For third, use of longbow by English on the other hand declined, not increased. Had it been battle winning weapon as it is presented, you would expect the opposite. I have to admit however, that there might have been other reason for its decline, like availability of trained archers.

For fourth, Europeans developed and used in increased umbers stronger and stronger crossbows. Like arbalest. That was heavy, clumsy weapon, very slow to load and in the end, it needed another soldier just to shield and protect crossbowman while he was reloading it. Its only advantage was sheer penetrating power of projectile. There must have been reason why were they used.
In Edward III's time a Longbowman commanded 6d per day, the same as a master carpenter, while an ordinary footsoldier with a billhook or a spear merited 2d, slightly more than a day labourer.
By the time of the Wars of the Roses an archer, who had spent at least ten years mastering his art and was physically tall and powerful for his day ( 5' 9"-5' 10" from Towton and 6' 1"-6' 2" from the Mary Rose) was worth 10d per day and a foot soldier 3d.

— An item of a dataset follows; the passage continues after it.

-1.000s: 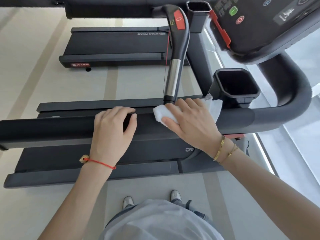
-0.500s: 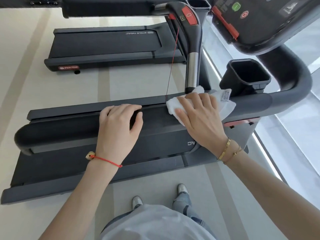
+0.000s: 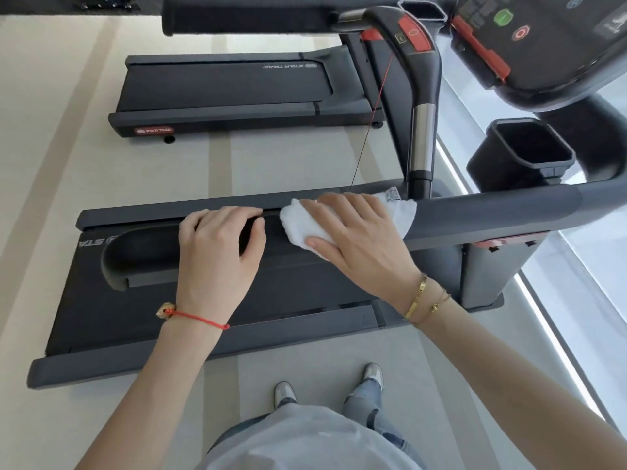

Arbalest were used by "professionals" in companies who hired themselves out--I haven't found the pay rate, but it must have been more than a Lomgbowman.
The War of the Roses period hand cannon were relatively easy to produce and required next to no training to use, at Towton and Bosworth, they could be put into the hands of a standard-peasant at 3d per day. They were inferior in range and rate of fire to a Longbow, but triple the numbers of cannoneers could be deployed for the same amount of money.
Medieval monarchs were tightfisted bastards.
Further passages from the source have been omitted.